━━ Records supplied ━━
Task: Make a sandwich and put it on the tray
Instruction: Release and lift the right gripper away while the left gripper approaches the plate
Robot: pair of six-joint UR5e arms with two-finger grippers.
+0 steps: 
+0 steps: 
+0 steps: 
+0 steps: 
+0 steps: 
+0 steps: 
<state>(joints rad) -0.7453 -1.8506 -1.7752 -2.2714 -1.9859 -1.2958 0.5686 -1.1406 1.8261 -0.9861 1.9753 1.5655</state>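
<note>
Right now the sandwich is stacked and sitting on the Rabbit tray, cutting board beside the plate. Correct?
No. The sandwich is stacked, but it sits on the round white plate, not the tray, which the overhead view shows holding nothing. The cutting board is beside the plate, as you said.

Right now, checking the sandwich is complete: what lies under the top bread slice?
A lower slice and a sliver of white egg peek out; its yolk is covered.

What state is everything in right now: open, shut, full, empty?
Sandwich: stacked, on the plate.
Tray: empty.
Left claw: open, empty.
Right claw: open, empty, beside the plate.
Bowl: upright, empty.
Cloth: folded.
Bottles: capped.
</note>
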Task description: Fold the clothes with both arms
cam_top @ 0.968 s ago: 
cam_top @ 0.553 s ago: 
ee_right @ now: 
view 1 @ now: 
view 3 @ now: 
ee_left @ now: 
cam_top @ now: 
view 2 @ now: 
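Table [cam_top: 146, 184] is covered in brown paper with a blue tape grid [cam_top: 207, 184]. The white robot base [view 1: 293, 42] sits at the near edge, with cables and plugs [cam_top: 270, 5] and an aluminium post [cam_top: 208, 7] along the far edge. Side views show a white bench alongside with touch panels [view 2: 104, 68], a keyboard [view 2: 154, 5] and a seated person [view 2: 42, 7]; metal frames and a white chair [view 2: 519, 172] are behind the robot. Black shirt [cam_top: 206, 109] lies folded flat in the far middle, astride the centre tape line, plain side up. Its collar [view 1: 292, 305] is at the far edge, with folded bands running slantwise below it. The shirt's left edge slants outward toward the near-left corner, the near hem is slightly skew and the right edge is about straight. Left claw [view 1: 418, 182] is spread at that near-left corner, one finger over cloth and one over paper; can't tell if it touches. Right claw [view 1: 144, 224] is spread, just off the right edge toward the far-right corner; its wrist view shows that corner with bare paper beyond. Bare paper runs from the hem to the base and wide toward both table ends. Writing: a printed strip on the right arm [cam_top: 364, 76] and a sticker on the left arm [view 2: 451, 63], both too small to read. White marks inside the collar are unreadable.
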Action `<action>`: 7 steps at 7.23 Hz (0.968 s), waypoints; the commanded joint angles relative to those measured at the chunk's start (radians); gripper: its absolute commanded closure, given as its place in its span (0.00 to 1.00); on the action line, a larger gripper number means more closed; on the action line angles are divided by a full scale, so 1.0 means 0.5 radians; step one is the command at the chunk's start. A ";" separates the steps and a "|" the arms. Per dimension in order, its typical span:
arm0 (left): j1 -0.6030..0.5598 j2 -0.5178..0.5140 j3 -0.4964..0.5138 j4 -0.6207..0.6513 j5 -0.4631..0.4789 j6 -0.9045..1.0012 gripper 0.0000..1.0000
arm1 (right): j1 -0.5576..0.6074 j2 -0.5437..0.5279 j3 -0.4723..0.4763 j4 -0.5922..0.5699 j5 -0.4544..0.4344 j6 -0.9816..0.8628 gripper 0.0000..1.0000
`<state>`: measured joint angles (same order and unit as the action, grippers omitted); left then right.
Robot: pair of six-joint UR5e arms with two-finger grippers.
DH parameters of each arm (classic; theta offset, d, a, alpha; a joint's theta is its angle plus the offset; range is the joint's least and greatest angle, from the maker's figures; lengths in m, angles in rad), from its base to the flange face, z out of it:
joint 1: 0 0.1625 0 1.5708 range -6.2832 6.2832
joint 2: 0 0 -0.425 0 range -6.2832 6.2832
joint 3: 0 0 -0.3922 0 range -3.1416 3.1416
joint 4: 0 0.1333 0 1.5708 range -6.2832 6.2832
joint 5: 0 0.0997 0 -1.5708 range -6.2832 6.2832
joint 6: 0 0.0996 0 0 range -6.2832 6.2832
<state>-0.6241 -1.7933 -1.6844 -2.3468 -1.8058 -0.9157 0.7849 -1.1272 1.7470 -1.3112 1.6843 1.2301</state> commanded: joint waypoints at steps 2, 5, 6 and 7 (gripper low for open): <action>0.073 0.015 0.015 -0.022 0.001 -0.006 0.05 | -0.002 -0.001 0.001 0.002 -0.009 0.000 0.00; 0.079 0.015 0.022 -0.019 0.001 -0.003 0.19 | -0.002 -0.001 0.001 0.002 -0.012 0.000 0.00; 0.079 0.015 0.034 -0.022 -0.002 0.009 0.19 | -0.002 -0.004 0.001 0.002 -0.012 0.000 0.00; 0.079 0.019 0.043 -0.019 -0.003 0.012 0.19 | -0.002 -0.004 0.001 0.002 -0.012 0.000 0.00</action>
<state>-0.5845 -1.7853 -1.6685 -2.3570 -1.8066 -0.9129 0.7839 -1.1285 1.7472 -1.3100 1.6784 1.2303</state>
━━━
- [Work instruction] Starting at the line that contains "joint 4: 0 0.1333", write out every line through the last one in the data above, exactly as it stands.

- [Answer area]
joint 4: 0 0.1333 0 1.5708 range -6.2832 6.2832
joint 5: 0 0.0997 0 -1.5708 range -6.2832 6.2832
joint 6: 0 0.0996 0 0 range -6.2832 6.2832
<state>-0.6241 -1.7933 -1.6844 -2.3468 -1.8058 -0.9157 0.7849 -1.1272 1.7470 -1.3112 1.6843 1.2301</state> commanded: joint waypoints at steps 2, 5, 6 and 7 (gripper low for open): <action>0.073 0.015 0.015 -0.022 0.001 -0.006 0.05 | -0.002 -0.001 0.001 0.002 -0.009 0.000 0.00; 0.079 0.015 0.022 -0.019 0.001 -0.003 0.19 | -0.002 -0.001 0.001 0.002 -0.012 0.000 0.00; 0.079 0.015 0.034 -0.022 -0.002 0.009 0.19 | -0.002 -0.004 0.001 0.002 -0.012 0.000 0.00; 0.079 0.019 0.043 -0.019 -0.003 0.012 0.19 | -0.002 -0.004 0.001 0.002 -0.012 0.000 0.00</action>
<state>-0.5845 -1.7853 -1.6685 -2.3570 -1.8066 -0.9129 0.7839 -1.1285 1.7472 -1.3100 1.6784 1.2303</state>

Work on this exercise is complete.